Data section
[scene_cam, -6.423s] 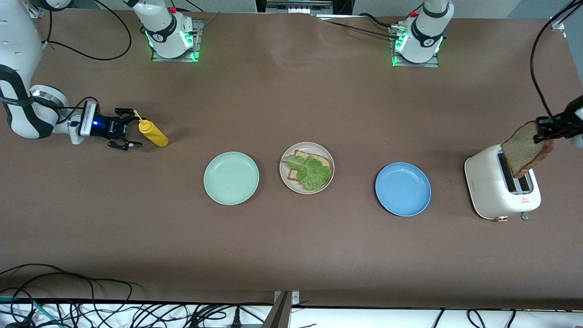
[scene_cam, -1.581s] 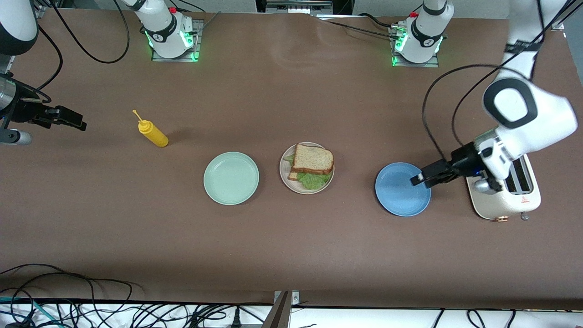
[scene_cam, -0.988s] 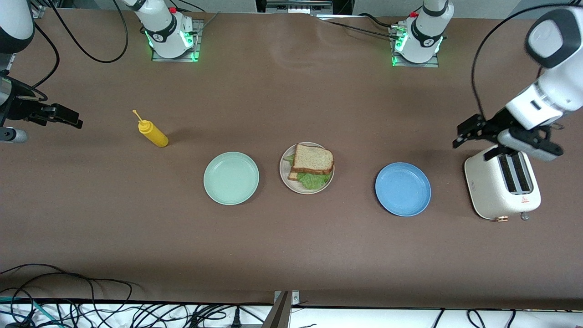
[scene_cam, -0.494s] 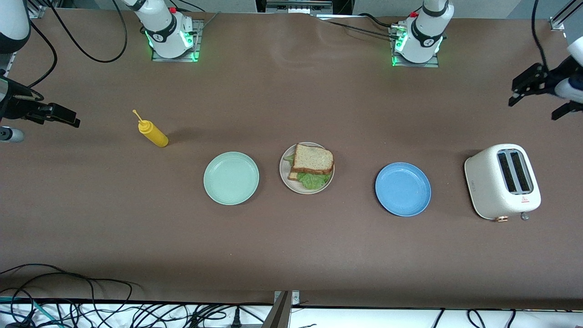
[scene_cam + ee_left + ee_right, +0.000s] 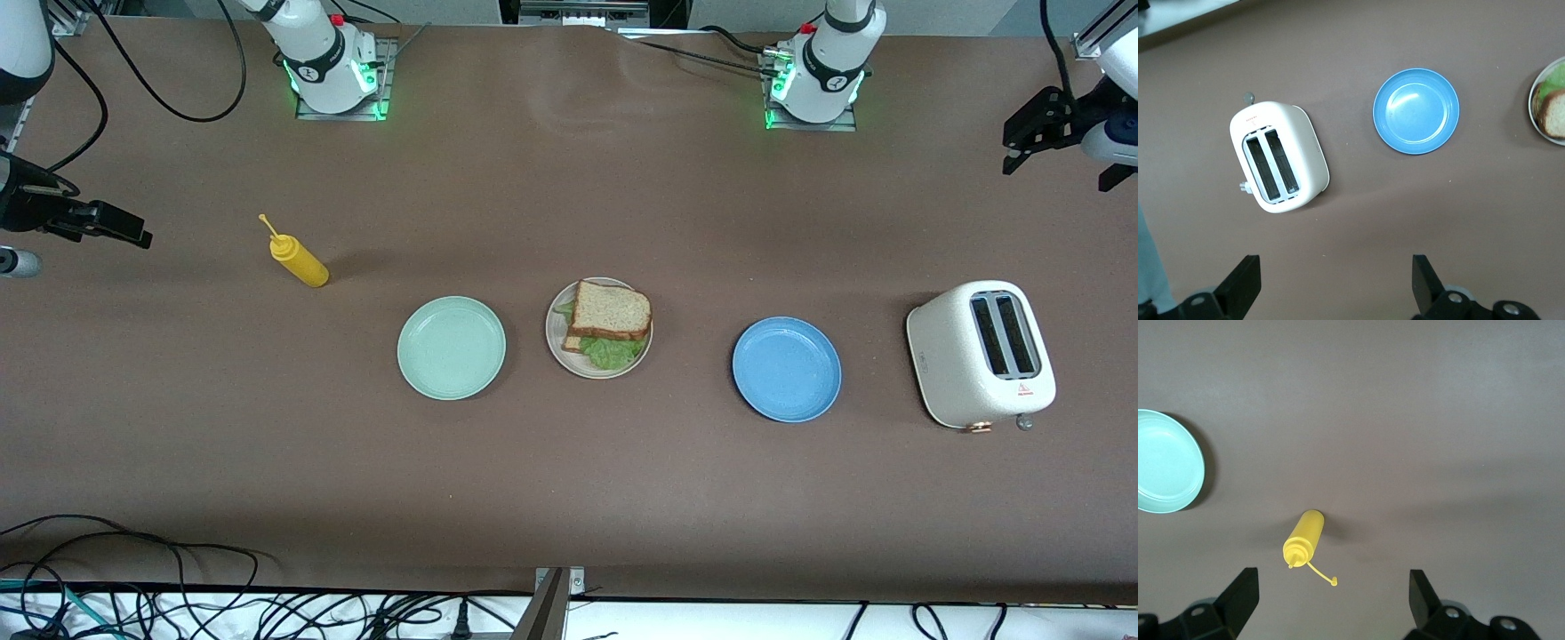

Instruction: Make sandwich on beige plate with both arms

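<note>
The sandwich (image 5: 610, 313) lies on the beige plate (image 5: 553, 343) at the table's middle: a speckled bread slice on top, green lettuce (image 5: 609, 353) sticking out under it, and a second slice's corner below. The left wrist view shows the sandwich (image 5: 1554, 115) only at its picture edge. My left gripper (image 5: 1062, 164) (image 5: 1335, 287) hangs open and holds nothing, high over bare table at the left arm's end, by the toaster. My right gripper (image 5: 129, 231) (image 5: 1331, 603) is open too with nothing between its fingers, over bare table at the right arm's end, beside the mustard bottle.
A mint green plate (image 5: 451, 348) (image 5: 1165, 461) and a blue plate (image 5: 787, 369) (image 5: 1416, 111) flank the beige one. A white toaster (image 5: 981, 354) (image 5: 1278, 157) with unfilled slots stands at the left arm's end. A yellow mustard bottle (image 5: 299, 259) (image 5: 1305, 537) stands toward the right arm's end.
My left gripper has swung up from over the toaster toward the table's edge at its own end. The right gripper has drifted slightly outward. The sandwich has not moved.
</note>
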Controlling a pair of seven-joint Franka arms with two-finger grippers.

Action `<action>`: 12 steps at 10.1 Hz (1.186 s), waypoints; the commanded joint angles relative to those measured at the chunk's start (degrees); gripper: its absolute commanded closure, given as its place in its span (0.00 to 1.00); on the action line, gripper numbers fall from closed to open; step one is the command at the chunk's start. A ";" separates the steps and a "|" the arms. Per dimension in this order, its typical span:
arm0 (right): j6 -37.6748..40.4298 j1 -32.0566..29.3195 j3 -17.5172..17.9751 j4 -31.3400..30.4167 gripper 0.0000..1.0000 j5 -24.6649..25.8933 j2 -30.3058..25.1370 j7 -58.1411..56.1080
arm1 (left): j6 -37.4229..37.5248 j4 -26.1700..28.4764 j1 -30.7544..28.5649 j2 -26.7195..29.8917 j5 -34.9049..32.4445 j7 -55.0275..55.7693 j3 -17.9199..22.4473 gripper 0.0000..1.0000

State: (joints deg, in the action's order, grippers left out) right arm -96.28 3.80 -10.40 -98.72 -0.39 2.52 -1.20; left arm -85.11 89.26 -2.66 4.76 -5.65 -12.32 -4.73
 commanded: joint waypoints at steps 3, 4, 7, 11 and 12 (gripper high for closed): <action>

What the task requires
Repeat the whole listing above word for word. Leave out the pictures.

Answer
[scene_cam, -6.423s] 
[scene_cam, -1.581s] 
[scene_cam, -0.988s] 
[scene_cam, -0.494s] 
[scene_cam + ee_left + ee_right, +0.000s] 

Instruction: Make sandwich on beige plate with both arms

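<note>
The sandwich (image 5: 610, 313) lies on the beige plate (image 5: 553, 343) at the table's middle: a speckled bread slice on top, green lettuce (image 5: 609, 353) sticking out under it, and a second slice's corner below. The left wrist view shows the sandwich (image 5: 1554, 115) only at its picture edge. My left gripper (image 5: 1062, 164) (image 5: 1335, 287) hangs open and holds nothing, high over bare table at the left arm's end, by the toaster. My right gripper (image 5: 129, 231) (image 5: 1331, 603) is open too with nothing between its fingers, over bare table at the right arm's end, beside the mustard bottle.
A mint green plate (image 5: 451, 348) (image 5: 1165, 461) and a blue plate (image 5: 787, 369) (image 5: 1416, 111) flank the beige one. A white toaster (image 5: 981, 354) (image 5: 1278, 157) with unfilled slots stands at the left arm's end. A yellow mustard bottle (image 5: 299, 259) (image 5: 1305, 537) stands toward the right arm's end.
My left gripper has swung up from over the toaster toward the table's edge at its own end. The right gripper has drifted slightly outward. The sandwich has not moved.
</note>
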Controlling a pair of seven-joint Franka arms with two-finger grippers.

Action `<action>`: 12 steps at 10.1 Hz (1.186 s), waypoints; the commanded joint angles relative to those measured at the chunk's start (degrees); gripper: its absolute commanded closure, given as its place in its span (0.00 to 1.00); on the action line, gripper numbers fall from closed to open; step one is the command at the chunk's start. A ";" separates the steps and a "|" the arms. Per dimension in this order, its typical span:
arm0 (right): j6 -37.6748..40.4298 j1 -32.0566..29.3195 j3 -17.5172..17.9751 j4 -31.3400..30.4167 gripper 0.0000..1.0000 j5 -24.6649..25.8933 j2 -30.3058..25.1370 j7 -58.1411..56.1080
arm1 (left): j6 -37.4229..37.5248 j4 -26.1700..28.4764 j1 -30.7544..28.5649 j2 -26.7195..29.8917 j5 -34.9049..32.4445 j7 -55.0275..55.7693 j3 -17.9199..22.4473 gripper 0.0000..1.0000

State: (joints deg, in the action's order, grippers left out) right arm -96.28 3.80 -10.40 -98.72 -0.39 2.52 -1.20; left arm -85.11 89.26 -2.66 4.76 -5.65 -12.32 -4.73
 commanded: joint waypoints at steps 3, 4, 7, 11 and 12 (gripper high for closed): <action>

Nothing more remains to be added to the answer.